What is required: The answer must be the lines from the one containing "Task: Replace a" through the last line of the data below, copied exactly, with nothing else.
Listed entries START
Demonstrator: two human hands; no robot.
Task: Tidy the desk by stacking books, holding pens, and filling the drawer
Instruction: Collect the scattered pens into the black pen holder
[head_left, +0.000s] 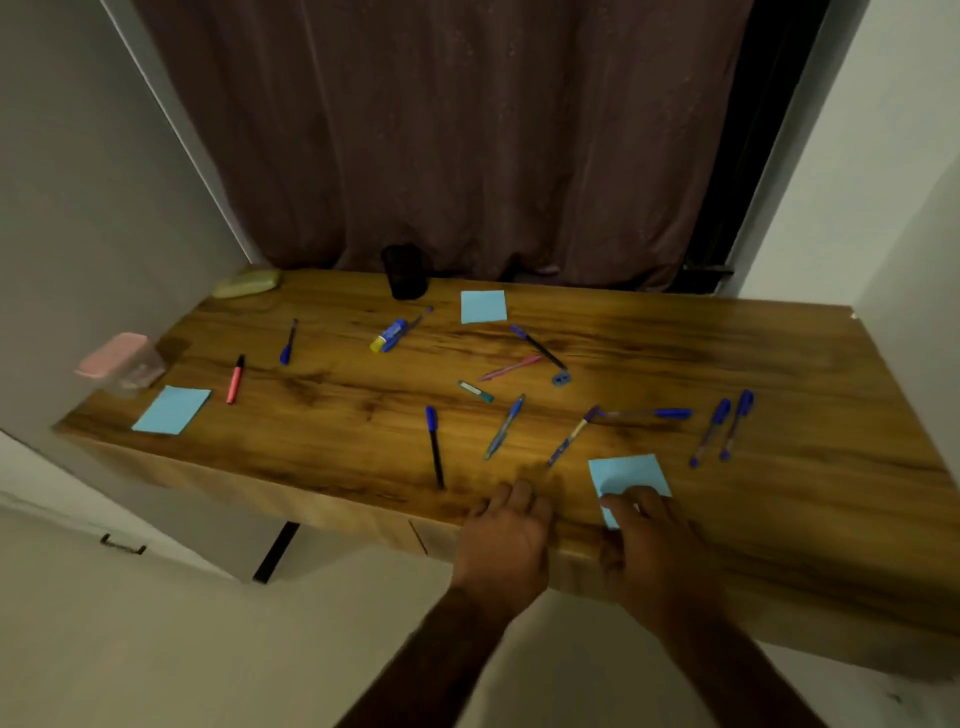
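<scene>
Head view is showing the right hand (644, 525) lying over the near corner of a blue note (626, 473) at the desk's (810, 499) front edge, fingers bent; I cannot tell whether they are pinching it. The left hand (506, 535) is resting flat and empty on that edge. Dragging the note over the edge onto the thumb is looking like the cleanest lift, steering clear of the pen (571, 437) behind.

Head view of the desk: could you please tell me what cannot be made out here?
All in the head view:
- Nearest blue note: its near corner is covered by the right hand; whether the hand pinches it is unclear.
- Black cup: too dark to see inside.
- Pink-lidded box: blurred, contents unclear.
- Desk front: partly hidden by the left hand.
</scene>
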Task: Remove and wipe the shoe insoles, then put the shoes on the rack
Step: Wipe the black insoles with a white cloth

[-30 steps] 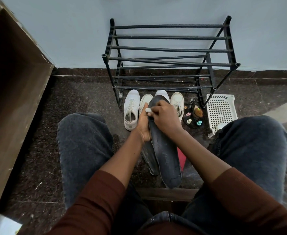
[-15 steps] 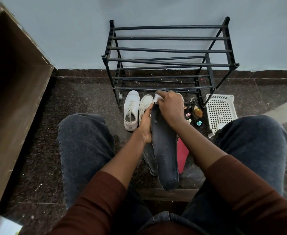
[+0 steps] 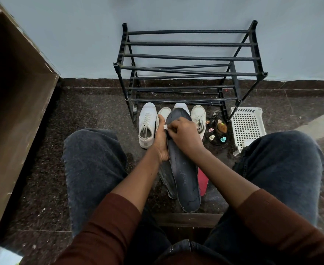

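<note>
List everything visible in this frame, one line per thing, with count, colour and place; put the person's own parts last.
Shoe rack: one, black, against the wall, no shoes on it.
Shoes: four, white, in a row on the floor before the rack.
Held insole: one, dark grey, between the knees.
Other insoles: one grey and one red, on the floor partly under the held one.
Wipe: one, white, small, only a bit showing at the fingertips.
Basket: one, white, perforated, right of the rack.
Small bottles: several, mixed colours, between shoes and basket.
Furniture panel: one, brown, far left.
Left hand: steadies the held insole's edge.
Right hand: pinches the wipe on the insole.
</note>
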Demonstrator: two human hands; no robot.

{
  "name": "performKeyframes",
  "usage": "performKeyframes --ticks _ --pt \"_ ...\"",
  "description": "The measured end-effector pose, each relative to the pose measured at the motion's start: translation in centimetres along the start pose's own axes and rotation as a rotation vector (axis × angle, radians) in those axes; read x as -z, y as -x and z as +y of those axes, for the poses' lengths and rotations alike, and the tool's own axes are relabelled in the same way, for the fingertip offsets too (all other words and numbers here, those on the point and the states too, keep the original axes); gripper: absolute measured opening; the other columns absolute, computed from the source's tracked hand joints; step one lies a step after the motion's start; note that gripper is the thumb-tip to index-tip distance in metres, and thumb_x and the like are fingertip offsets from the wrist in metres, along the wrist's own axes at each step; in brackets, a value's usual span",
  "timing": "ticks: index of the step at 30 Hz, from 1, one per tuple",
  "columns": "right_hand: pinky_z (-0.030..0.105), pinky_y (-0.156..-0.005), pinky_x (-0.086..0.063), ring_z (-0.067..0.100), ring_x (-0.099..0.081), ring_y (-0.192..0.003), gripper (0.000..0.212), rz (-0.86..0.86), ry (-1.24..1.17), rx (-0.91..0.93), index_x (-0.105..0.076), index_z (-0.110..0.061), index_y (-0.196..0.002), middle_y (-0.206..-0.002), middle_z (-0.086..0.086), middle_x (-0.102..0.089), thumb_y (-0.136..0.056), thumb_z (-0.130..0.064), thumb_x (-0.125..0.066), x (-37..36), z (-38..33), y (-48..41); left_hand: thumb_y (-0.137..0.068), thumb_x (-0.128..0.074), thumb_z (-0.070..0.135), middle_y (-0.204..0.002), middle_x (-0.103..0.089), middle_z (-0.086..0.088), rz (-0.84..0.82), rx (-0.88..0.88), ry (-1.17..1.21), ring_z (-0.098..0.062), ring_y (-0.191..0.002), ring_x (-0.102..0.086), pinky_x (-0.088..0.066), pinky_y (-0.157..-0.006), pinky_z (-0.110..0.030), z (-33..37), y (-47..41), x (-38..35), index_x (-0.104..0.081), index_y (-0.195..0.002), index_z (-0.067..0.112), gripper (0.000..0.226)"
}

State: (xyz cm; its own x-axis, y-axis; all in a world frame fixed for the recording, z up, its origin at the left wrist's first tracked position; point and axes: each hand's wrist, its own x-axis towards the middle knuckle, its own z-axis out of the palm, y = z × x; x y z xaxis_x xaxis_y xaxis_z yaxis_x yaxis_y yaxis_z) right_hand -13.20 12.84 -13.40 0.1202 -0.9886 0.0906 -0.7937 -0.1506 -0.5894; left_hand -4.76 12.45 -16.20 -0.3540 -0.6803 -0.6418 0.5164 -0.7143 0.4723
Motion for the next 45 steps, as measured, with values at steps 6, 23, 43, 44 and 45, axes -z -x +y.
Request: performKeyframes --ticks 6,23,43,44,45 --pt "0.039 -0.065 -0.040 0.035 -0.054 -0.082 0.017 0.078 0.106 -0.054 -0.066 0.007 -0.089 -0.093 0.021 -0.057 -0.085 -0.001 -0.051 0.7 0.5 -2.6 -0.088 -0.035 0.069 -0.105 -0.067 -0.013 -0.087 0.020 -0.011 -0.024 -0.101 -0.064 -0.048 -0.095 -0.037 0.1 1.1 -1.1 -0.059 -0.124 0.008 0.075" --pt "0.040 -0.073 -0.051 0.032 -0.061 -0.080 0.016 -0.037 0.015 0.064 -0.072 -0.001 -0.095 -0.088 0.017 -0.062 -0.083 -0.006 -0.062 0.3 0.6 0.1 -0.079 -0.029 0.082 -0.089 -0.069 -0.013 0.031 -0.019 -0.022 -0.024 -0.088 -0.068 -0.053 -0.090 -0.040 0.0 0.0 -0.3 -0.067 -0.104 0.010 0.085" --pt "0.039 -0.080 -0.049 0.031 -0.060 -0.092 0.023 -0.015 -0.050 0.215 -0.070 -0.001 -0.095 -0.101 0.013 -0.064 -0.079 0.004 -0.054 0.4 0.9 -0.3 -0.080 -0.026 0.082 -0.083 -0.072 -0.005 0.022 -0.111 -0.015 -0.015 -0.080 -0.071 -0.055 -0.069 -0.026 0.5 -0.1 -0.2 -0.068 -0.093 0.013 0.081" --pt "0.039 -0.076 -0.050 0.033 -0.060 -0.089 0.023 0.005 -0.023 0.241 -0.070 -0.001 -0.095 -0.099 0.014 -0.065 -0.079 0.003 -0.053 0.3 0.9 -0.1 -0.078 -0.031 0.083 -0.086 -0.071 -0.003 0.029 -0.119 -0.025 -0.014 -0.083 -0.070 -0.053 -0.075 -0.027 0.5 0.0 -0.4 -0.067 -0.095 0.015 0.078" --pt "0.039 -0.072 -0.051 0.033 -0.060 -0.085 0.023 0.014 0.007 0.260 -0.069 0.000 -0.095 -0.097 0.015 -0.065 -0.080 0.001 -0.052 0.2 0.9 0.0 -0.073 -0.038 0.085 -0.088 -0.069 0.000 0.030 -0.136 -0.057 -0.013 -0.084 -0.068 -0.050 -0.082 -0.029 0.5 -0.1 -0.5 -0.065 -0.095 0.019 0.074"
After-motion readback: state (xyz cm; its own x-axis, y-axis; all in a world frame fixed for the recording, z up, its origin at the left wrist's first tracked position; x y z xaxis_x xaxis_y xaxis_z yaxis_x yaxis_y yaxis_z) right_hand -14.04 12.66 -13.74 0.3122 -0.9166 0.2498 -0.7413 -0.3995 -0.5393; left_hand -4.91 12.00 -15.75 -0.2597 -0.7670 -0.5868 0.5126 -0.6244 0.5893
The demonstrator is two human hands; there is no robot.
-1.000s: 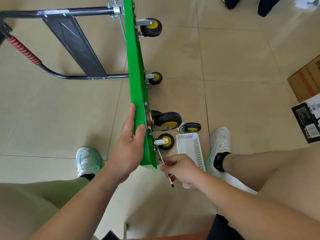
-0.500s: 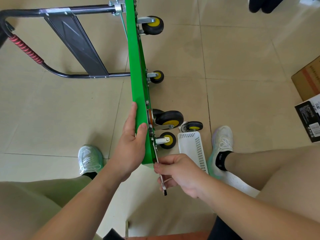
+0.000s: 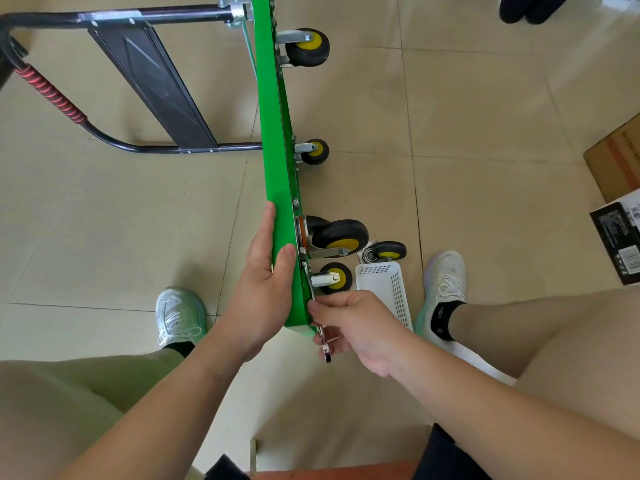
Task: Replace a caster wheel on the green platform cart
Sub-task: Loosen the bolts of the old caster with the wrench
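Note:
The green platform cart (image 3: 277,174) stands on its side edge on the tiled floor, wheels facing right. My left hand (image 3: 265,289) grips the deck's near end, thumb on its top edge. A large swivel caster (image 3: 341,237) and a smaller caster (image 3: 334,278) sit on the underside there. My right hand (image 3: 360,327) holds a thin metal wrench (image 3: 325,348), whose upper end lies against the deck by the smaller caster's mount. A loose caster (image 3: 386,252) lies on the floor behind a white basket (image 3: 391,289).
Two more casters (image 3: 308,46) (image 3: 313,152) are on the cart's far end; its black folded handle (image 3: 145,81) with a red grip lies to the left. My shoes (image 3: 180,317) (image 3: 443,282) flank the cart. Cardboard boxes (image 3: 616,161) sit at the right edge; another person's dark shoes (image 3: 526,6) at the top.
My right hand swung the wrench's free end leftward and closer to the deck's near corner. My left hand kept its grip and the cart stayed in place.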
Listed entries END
Output of the task:
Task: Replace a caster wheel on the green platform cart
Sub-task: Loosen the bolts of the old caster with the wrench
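Note:
The green platform cart (image 3: 277,174) stands on its side edge on the tiled floor, wheels facing right. My left hand (image 3: 265,289) grips the deck's near end, thumb on its top edge. A large swivel caster (image 3: 341,237) and a smaller caster (image 3: 334,278) sit on the underside there. My right hand (image 3: 360,327) holds a thin metal wrench (image 3: 325,348), whose upper end lies against the deck by the smaller caster's mount. A loose caster (image 3: 386,252) lies on the floor behind a white basket (image 3: 391,289).
Two more casters (image 3: 308,46) (image 3: 313,152) are on the cart's far end; its black folded handle (image 3: 145,81) with a red grip lies to the left. My shoes (image 3: 180,317) (image 3: 443,282) flank the cart. Cardboard boxes (image 3: 616,161) sit at the right edge; another person's dark shoes (image 3: 526,6) at the top.
My right hand swung the wrench's free end leftward and closer to the deck's near corner. My left hand kept its grip and the cart stayed in place.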

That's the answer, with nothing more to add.